Kinda similar to replaying the piwik.php logs
It would make tracking really fast when we only store the piwik.php requests in a queue (like Redis or actual queues such as RabbitMQ) and a tracker node would then always pick like 100 out of the queue when there are resources and process them via bulk tracking.
So redirects via piwik.php would be very fast and there should be no problem when there is a peak.
Started working on this but is not that easy to make sure it works under all circumstances.
I guess we can have one queue per idsite? and process them in parallel? Meaning the same user will have a different visitorid etc in different sites right?
user will have a different visitorid etc in different sites right?
that's already the case that Piwik does not do any cross website reporting so +1
(FYI The only cross wesite reporting is done by our plugin InterSites which uses the config_id to figure out visitors across websites).
Is there a use case that someone might want to enable the queue only for some websites but not for all? Eg for sites having only a view visits still track it directly?
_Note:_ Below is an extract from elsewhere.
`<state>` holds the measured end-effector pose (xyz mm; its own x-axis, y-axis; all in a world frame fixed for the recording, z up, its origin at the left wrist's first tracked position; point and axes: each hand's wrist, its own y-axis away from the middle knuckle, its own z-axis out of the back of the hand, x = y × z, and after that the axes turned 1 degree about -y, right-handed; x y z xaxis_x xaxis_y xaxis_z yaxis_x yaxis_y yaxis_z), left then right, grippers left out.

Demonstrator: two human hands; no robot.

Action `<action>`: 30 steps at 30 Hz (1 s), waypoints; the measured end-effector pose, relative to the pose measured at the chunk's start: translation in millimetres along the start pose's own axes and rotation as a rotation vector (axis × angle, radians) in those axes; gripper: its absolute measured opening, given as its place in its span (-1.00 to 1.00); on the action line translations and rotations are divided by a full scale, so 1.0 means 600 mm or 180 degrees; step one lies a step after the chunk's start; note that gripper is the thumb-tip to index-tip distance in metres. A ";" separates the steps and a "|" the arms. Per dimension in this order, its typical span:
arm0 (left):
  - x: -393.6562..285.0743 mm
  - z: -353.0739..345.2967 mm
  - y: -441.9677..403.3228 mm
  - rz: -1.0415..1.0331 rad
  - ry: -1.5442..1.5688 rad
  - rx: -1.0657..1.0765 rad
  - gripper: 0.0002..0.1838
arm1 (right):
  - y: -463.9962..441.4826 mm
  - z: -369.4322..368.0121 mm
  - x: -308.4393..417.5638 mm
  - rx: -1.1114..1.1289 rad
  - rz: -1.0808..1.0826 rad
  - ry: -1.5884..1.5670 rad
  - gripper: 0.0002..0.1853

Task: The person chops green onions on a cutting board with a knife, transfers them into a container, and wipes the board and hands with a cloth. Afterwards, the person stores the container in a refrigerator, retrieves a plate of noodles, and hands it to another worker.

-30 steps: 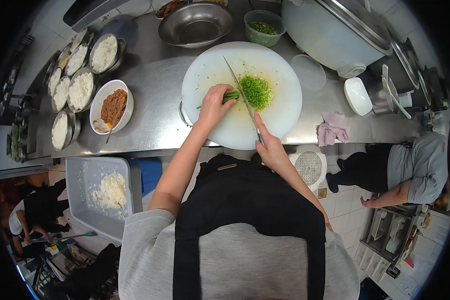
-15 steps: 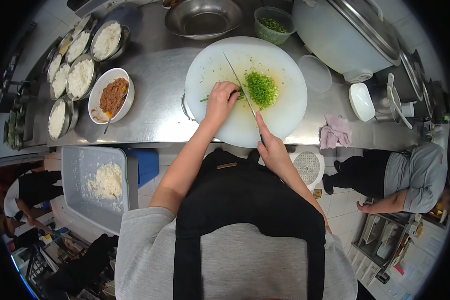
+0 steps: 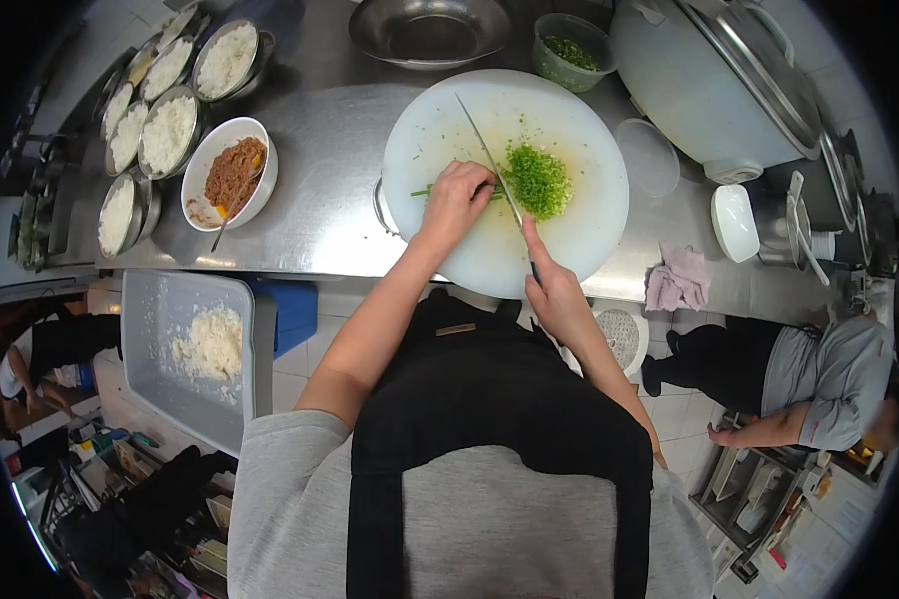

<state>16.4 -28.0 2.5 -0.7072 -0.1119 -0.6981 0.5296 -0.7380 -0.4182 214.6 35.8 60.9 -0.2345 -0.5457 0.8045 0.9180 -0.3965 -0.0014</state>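
Note:
A round white cutting board point(image 3: 449, 120) lies on the steel counter in front of me. My right hand point(image 3: 557, 297) is wrapped round the handle of a kitchen knife point(image 3: 490, 158), its index finger stretched along the blade's base. The blade points away and to the left across the board. Just left of it, my left hand point(image 3: 456, 200) presses down with bent fingers on thin green onion stalks point(image 3: 423, 192), whose ends stick out on both sides. A heap of finely chopped green onion point(image 3: 537, 181) sits right of the blade.
Metal bowls of rice point(image 3: 169, 135) and a white bowl of minced meat point(image 3: 202, 205) stand left. Beyond the board are a wok point(image 3: 430, 50) and a tub of chopped greens point(image 3: 571, 70). A pink cloth point(image 3: 677, 278) lies right. A grey rice bin point(image 3: 150, 349) is below; co-workers stand on both sides.
The view has shifted a little, so the counter items appear farther right. My left hand still holds the stalks, and the knife stays beside its fingers. The left co-worker's arm has moved.

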 end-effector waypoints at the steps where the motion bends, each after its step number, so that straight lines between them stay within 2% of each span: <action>1: 0.000 0.000 0.001 0.0017 0.0005 0.0004 -0.89 | 0.005 -0.005 -0.004 -0.0020 0.0089 0.0096 -0.17; 3: -0.002 0.000 0.001 0.0094 0.0063 -0.0005 -0.90 | 0.001 -0.007 -0.007 -0.0047 0.0165 0.0191 -0.17; 5: 0.001 -0.002 0.004 0.0079 0.0078 -0.0018 -0.89 | -0.020 -0.008 -0.007 0.0209 -0.0387 0.0038 -0.18; 8: 0.001 -0.001 0.001 0.0050 0.0089 -0.0038 -0.89 | -0.027 -0.006 -0.003 0.0052 -0.0158 -0.0075 -0.18; 12: -0.003 0.002 0.002 0.0157 0.0093 -0.0021 -0.88 | -0.003 0.001 0.008 0.0186 -0.0252 -0.0075 -0.18; 14: -0.001 0.000 0.002 0.0163 0.0155 -0.0015 -0.89 | -0.015 -0.001 0.006 0.0468 -0.0745 -0.0028 -0.18; 15: -0.001 0.001 0.003 0.0164 0.0203 -0.0027 -0.89 | -0.024 -0.004 0.001 0.0465 -0.0743 -0.0034 -0.18; 17: 0.002 0.001 0.007 0.0122 0.0176 -0.0011 -0.90 | -0.041 -0.009 -0.010 0.0195 -0.0338 -0.0013 -0.17; 21: -0.004 0.004 0.002 0.0039 0.0031 -0.0047 -0.91 | -0.018 0.000 -0.001 0.0097 -0.0133 -0.0088 -0.17; 24: -0.001 0.002 0.004 0.0112 0.0032 0.0006 -0.91 | -0.011 -0.011 -0.014 -0.0112 0.0394 0.0005 -0.16; 26: 0.002 0.001 0.005 0.0133 0.0108 -0.0022 -0.91 | -0.024 -0.016 -0.016 0.0184 -0.0247 -0.0077 -0.16; 30: 0.008 -0.002 0.008 -0.0065 0.0092 -0.0100 -0.91 | -0.056 -0.015 -0.011 0.0215 -0.0594 -0.0364 -0.15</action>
<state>16.2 -31.1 -3.4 -0.7045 -0.0775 -0.7055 0.5300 -0.7186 -0.4503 182.4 46.1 50.1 -0.3679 -0.3787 0.8493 0.8824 -0.4303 0.1904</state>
Note: Makes it more complicated but still asking ^^ Maybe supported in V2 otherwise. Maybe we will have to develop it like this anyway... will see
Is there a use case that someone might want to enable the queue only for some websites but not for all? Eg for sites having only a view visits still track it directly?
I don't think we need this for now, easier to consider that whole of Piwik will use only one queue for all websites
Note: in this issue we will work on Redis support for the queue
I got this functionality implemented 2 years ago for my company. It can handle up to 30 millions pageviews a day with queue.
Matt asked me to publish the script but it's forbidden by company rule. http://forum.piwik.org/read.php?6,73486,page=1#msg-89108
But currently the policy is expired after leaving so that I can help you to make this functionality public :).
I've just init the git repo yesterday but just have found the bulk upload in the track.php then I found this.
Do I need to join on this thread or I can just implement it on my own repo then make a Pull request?
Cookies for user ID: I write an API for cookie sync then each time Piwik.js call it will sync the Cookies with other sites.
My last version that I worked on was 1.8 so that I need to read Piwik 2.0 code before contribute :P
Hi @afterlastangel thanks for the note. @tsteur is really actively working on it for days now, and we could definitely do with some testing especially performance testing. You can see his work in this branch: https://github.com/piwik/piwik/tree/6075_tracker_queue_ondemand
Some ideas for https://github.com/piwik/plugin-QueuedTracking
"There should be only one Redis server to make sure the data will be replayed in the same order as they were recorded"
Solution: use Visitor ID as hash for redis key, so that we can have multiple shards can be shared between servers.
We do not have the visitorId at this stage. Another possibility would be to shard by siteId later but also this doesn't always help if there is one big site and many small ones. We will have a look at this kinda stuff later. Optimizing upfront is no good ;)
@tsteur : I'm very interesting in piwik development, I can contribute up to 10 hrs a week. How can we discuss about what I can help?
Re visitorId: we could maybe use the IP address although it would probably have to use the anonymized. It is planned to anonymize/randomize the IP even further more so it would not really work I guess see https://github.com/piwik/piwik/issues/5907#issuecomment-66404178. There are surely some possibilities here but would prefer to think about it once we have a concrete case for that. Also on mobile devices the IP can change very often I think (which generates a new visit currently I think).
for param_name_to_use in ['uid', 'cid', '_id', 'cip']: if param_name_to_use in self.args: visitor_id = self.args[param_name_to_use] break
so the parameters that should be used to assign visitors to a given queue are in this order of importance (first is most important)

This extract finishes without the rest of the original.